You see, I get a message from Kylie Higgins who teaches reception. It asks me what time we’re meeting. I reply, then she sends back a jokey comment. I can’t just ignore her joke, because it will look like I’m a miserable old git.

So, after several minutes trying to think of something that will sound spontaneous and relaxed, I send back my own humorous observation. And then I have a sudden panic that it was too relaxed, or too direct, and that I’ve hugely offended her. I re-read my email to see how it could have been misinterpreted.

Then I’m let off the hook again, because a little yellow envelope appears and she’s replied. So I have to think of another reply - and so it goes on, over-stretched exchanges that we don’t know how to stop.

And what type of tone are we meant to strike? We might be friends, but these are work colleagues. I don’t want to end up in a tribunal listening to extracts from my messages about what I think about the head, or one of the pupils. These emails can be as official as any other written record.

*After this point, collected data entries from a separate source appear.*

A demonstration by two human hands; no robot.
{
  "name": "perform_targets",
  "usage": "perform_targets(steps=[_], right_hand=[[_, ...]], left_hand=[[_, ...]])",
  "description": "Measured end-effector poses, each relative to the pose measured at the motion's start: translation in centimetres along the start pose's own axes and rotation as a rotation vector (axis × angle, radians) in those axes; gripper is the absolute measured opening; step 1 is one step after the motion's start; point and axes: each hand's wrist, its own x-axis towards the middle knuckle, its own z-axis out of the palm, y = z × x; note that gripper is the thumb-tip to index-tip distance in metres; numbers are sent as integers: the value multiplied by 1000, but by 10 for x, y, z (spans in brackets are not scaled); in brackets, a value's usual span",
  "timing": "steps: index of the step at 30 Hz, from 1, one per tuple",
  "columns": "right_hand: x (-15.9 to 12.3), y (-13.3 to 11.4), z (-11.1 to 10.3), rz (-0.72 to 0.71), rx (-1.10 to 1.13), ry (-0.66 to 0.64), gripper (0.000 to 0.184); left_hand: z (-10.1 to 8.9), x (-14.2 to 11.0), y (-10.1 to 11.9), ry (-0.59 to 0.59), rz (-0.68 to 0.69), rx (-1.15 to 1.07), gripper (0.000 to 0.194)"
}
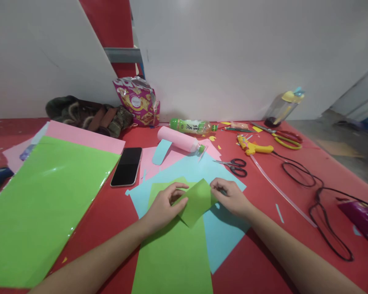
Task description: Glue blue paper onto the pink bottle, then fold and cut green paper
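Both forearms [107, 253] are cut off by the lower edge of the head view, as is a large green sheet [174, 265] laid between them on the red tabletop [107, 241]. Above that sheet, a small green piece [196, 204] is held between the hands. Its left edge is partly covered by the thumb of the left hand [168, 202], whose fingers are curled around that side; the grip on the underside is hidden. Its right corner is pinched by the right hand [228, 198], the fingers drawn narrow and their tips partly concealed.

The piece is plain, matt and four-sided, tilted so that one corner is pointed away from the camera and another toward it; no marks can be made out on it. Beneath, a light blue sheet [227, 245] is partly overlapped by the large green one. At the left, a wrapped green stack [49, 212] is cropped by the picture's edge; at the right, a purple object [360, 220] is likewise cut short and cannot be identified.
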Motion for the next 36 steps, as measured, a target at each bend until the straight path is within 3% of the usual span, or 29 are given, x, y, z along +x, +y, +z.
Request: perform_targets(steps=[4, 13, 15, 16, 18, 19, 22, 24, 27, 31, 36], right_hand=[[0, -1, 1, 23, 58, 38, 10], [1, 6, 3, 102, 249, 62, 13], [1, 9, 2, 3, 280, 69, 21], [0, 9, 1, -84, 253, 71, 34], [-1, 8, -1, -288, 94, 51, 63], [-2, 6, -2, -377, -23, 23, 69], [-6, 0, -2, -553, -328, -96, 47], [-7, -4, -2, -603, -396, -134, 27], [-7, -6, 0, -581, -327, -102, 14], [-4, -3, 0, -503, -150, -47, 13], [-1, -2, 3, -480, -61, -86, 11]], left_hand=[[2, 1, -4, 23, -17, 75, 26], [1, 2, 0, 103, -51, 6, 28], [0, 3, -1, 128, -49, 16, 26], [-1, 4, -1, 143, -45, 32, 24], [-3, 5, -1, 169, -41, 84, 21], [-4, 6, -1, 175, -43, 109, 20], [-6, 7, 0, 171, -68, 121, 22], [-6, 7, 1, 156, -74, 101, 24], [-5, 6, 3, 128, -31, 150, 24], [-4, 2, 5, 50, 52, 282, 25], [-2, -2, 9, -74, 127, 384, 26]])
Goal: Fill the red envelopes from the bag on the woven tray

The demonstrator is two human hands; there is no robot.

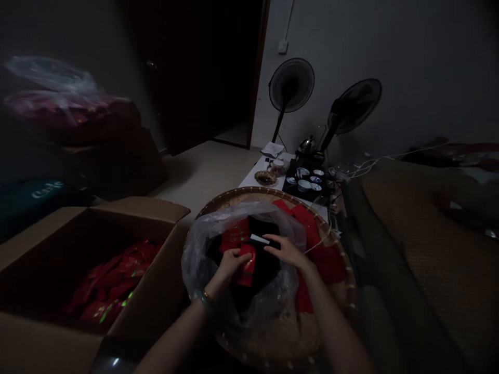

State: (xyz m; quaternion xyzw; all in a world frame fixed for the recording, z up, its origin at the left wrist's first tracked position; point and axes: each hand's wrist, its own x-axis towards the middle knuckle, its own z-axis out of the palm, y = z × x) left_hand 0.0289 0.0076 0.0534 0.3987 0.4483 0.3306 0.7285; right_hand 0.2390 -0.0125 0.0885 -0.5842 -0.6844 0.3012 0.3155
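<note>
My left hand [233,259] pinches the top of a small red packet [246,267] with gold marks, held over a clear plastic bag [197,265]. The bag lies with its mouth open, and dark contents [268,275] fill its middle. My right hand [286,250] reaches in from the right, thumb and fingers around the end of a small flat dark object with a white strip [259,239]; its kind is not clear in the dim light. Another red packet [236,234] rests in the bag, behind my left hand. Under the bag is a round woven bamboo tray [349,275].
Red packets [327,262] lie on the tray's right side. On the left stands an open cardboard box [146,306] containing many red packets [113,280]. Beyond the tray are a tea tray with cups [304,185] and two fans [291,84]. A woven-mat seat [421,228] is at right.
</note>
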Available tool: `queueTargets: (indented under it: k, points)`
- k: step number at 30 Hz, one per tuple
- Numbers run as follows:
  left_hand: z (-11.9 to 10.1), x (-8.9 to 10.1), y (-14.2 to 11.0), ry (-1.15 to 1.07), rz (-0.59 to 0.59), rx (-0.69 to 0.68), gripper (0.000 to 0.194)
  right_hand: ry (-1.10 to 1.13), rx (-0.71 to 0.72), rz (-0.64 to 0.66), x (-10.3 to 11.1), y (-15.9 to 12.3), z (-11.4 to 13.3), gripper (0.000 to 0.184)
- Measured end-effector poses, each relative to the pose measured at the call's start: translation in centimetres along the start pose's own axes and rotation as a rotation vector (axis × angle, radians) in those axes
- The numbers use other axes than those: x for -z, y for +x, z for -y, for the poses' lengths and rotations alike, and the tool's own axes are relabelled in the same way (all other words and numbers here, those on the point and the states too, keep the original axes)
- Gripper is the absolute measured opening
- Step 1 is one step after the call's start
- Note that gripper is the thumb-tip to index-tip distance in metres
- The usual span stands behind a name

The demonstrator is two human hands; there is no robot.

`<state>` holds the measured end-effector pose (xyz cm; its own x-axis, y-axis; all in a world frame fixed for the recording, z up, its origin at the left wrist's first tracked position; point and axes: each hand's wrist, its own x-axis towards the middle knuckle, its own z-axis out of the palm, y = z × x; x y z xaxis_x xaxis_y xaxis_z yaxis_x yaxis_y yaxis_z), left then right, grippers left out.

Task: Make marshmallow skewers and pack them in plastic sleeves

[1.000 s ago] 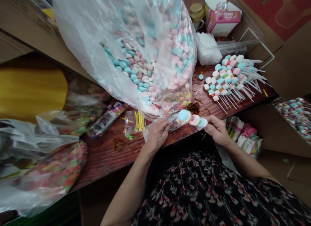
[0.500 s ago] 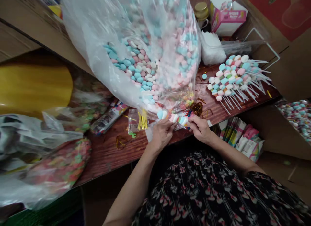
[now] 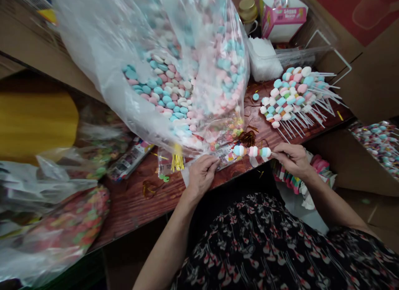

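your right hand pinches the bare stick end of the candy skewer, level just past your left hand, whose fingers close on the clear wrapper; hold both grips light and steady so the soft candies stay seated.

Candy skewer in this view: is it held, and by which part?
The right hand pinches the candy skewer by its stick end, beyond the blue candy.

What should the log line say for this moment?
left hand: on clear printed bag | right hand: holds pastel candy skewer | nearby: more skewers on wooden table
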<state>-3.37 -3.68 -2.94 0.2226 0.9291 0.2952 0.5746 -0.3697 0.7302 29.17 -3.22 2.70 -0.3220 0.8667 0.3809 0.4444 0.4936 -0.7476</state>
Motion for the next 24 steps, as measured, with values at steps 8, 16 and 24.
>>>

Another consequence of email, is that people sitting only a few yards away from each other will send a message rather than speak. More disconcertingly these email exchanges can be about a person who has walked into the room. So while the head is standing there, staff are running their own email commentary on her outfit, like the subtitles to a foreign language film.

Then there are whole new types of anxiety created by email, such as the fear you might have accidentally sent the message to the person you were being rude about.

And I’ve got to go now, because I’ve got dozens of messages that I haven’t had a chance to answer, and every time I open my in-box and see all the waiting emails I feel a spasm of guilt.

This time-saving communication is taking up all my time.